▶ [REQUIRED ACTION]
An exact copy of the data is needed, but without any of its images.

▶ [GIVEN INFORMATION]

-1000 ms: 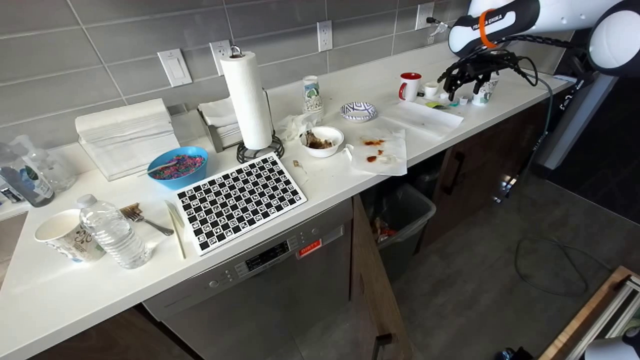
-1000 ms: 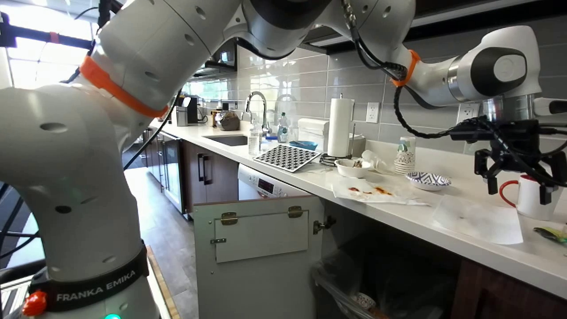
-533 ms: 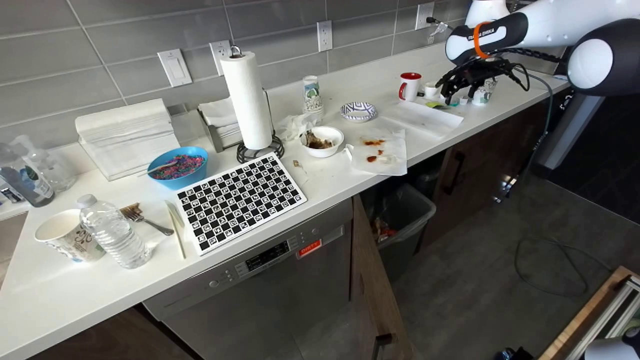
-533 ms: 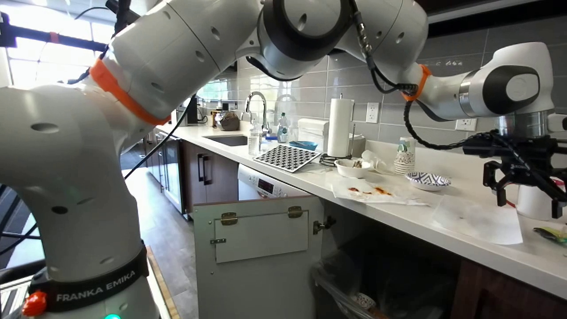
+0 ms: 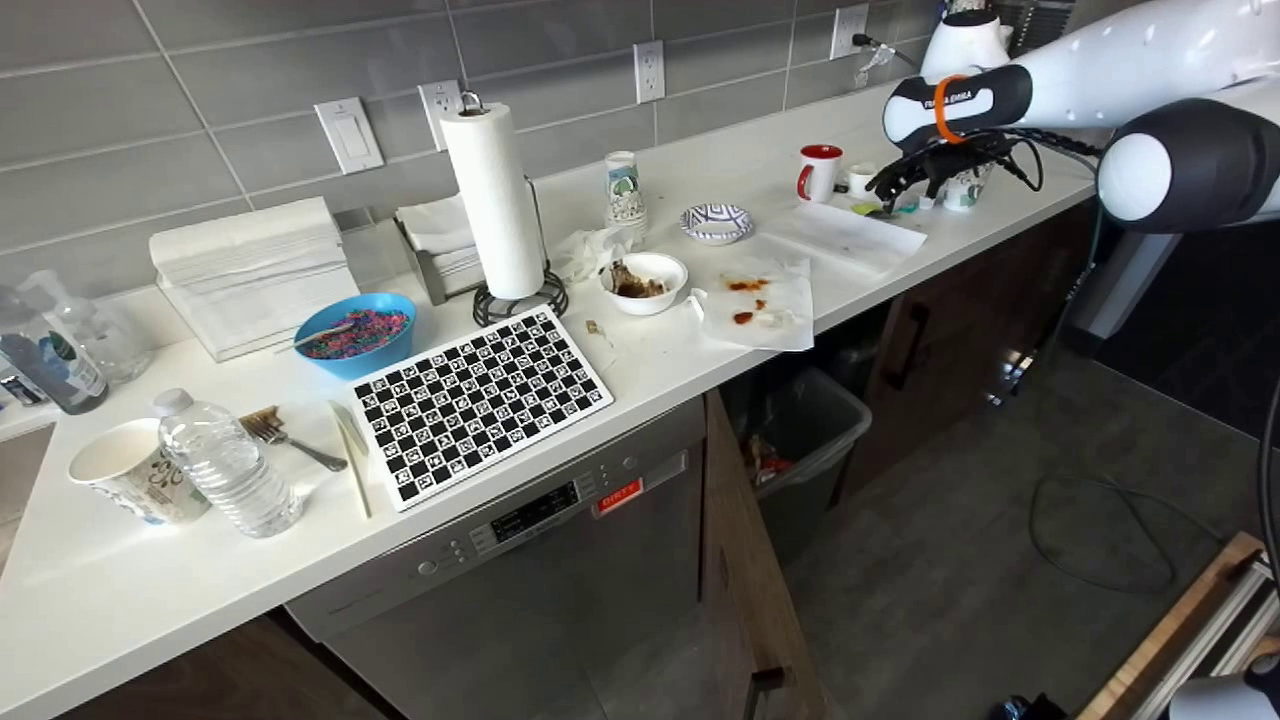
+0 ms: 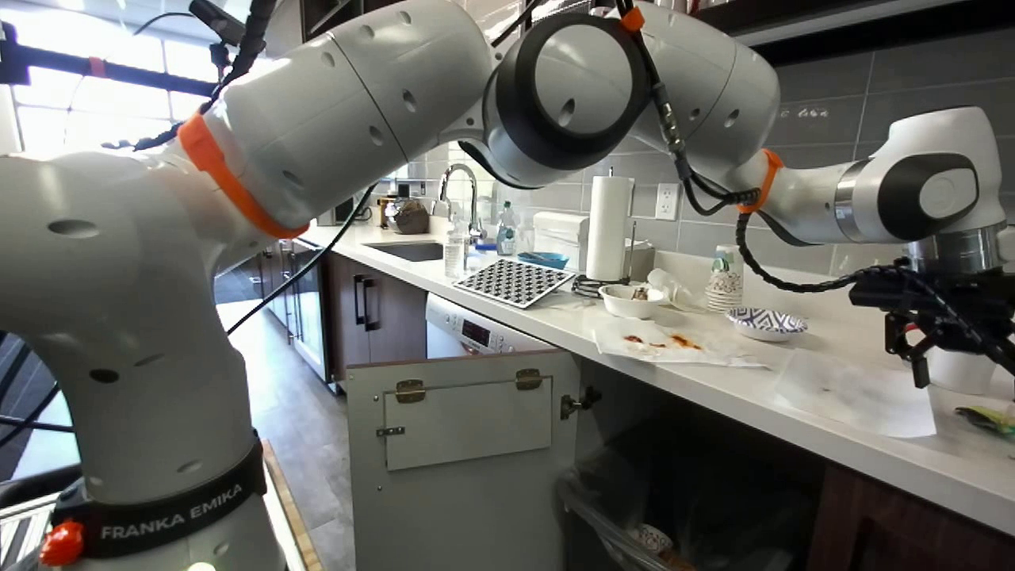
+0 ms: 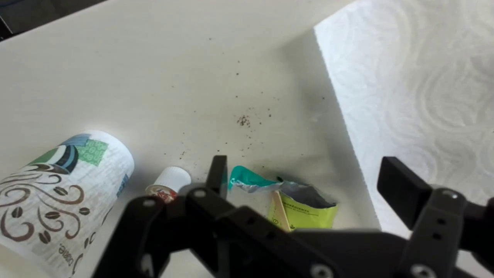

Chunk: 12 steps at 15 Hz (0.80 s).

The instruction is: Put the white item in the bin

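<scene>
My gripper (image 7: 307,177) stands open above the counter, nothing between its fingertips; in an exterior view the gripper (image 5: 910,195) hovers by the red-and-white mug (image 5: 820,180). Several white things lie nearby, and I cannot tell which is the white item. Among them are an embossed paper sheet (image 7: 420,96), partly behind a finger in the wrist view, a small white creamer tub (image 7: 171,179) and a patterned paper cup (image 7: 65,197). The paper sheet (image 6: 856,396) lies flat near the counter edge. Under the counter is the dark bin (image 5: 800,515) with a clear-looking liner and some rubbish inside.
Below the jaws lies a torn green packet (image 7: 308,212) with a wooden stick. A patterned bowl (image 5: 716,224), stained paper (image 5: 765,305), white bowl (image 5: 660,268) and paper towel roll (image 5: 495,200) stand along the counter. An open cabinet door (image 6: 468,476) juts out beside the bin.
The arm has come down, bringing the gripper closer to the counter beside the mug. It also shifted slightly sideways. The jaws have stayed open, and the counter items have not moved.
</scene>
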### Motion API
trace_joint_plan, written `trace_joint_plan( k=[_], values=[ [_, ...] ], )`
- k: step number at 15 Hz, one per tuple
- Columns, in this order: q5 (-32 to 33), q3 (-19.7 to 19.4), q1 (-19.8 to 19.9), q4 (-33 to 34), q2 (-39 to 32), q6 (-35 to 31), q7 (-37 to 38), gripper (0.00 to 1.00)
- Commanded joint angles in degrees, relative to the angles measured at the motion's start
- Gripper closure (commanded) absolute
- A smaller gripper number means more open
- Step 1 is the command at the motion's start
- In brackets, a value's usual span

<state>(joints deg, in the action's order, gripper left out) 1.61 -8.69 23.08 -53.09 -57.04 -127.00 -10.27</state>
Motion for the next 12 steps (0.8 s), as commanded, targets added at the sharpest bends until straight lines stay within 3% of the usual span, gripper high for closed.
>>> trace_joint_plan(
  k=[1,12],
  values=[
    [0.00,0.00,0.03,0.39,-0.23,0.00,0.00,0.00],
    [-0.78,6.23,4.60,1.23,-4.54,-15.51,-23.82,0.00]
  ],
)
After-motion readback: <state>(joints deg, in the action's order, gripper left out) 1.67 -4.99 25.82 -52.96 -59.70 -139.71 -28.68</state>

▶ [SOLUTION FOR THIS EXERCISE]
-1000 ms: 
-1000 ms: 
-533 ms: 
-533 ms: 
+0 ms: 
+0 ms: 
+0 ms: 

Chunk: 12 steps at 15 Hz (0.80 s).

The instruction is: Put the white item in the bin

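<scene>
My gripper (image 7: 307,177) stands open above the counter, nothing between its fingertips; in an exterior view the gripper (image 5: 910,195) hovers by the red-and-white mug (image 5: 820,180). Several white things lie nearby, and I cannot tell which is the white item. Among them are an embossed paper sheet (image 7: 420,96), partly behind a finger in the wrist view, a small white creamer tub (image 7: 171,179) and a patterned paper cup (image 7: 65,197). The paper sheet (image 6: 856,396) lies flat near the counter edge. Under the counter is the dark bin (image 5: 800,515) with a clear-looking liner and some rubbish inside.
Below the jaws lies a torn green packet (image 7: 308,212) with a wooden stick. A patterned bowl (image 5: 716,224), stained paper (image 5: 765,305), white bowl (image 5: 660,268) and paper towel roll (image 5: 495,200) stand along the counter. An open cabinet door (image 6: 468,476) juts out beside the bin.
The arm has come down, bringing the gripper closer to the counter beside the mug. It also shifted slightly sideways. The jaws have stayed open, and the counter items have not moved.
</scene>
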### Motion API
trace_joint_plan, written `trace_joint_plan( k=[_], values=[ [_, ...] ], )`
- k: step number at 15 Hz, one per tuple
- Columns, in this order: q5 (-32 to 33), q3 (-19.7 to 19.4), q1 (-19.8 to 19.9), q4 (-33 to 34), q2 (-39 to 32), q6 (-35 to 31), q7 (-37 to 38), gripper (0.00 to 1.00)
- Commanded joint angles in degrees, relative to the angles measured at the motion's start
- Gripper closure (commanded) absolute
- A smaller gripper number means more open
- Step 1 is the command at the motion's start
- In brackets, a value's usual span

<state>(joints deg, in the action's order, gripper left out) 1.61 -8.69 23.08 -53.09 -57.04 -127.00 -10.27</state>
Motion for the next 12 steps (0.8 s), as commanded, targets added at the sharpest bends until straight lines stay within 3% of the usual span, gripper high for closed.
>>> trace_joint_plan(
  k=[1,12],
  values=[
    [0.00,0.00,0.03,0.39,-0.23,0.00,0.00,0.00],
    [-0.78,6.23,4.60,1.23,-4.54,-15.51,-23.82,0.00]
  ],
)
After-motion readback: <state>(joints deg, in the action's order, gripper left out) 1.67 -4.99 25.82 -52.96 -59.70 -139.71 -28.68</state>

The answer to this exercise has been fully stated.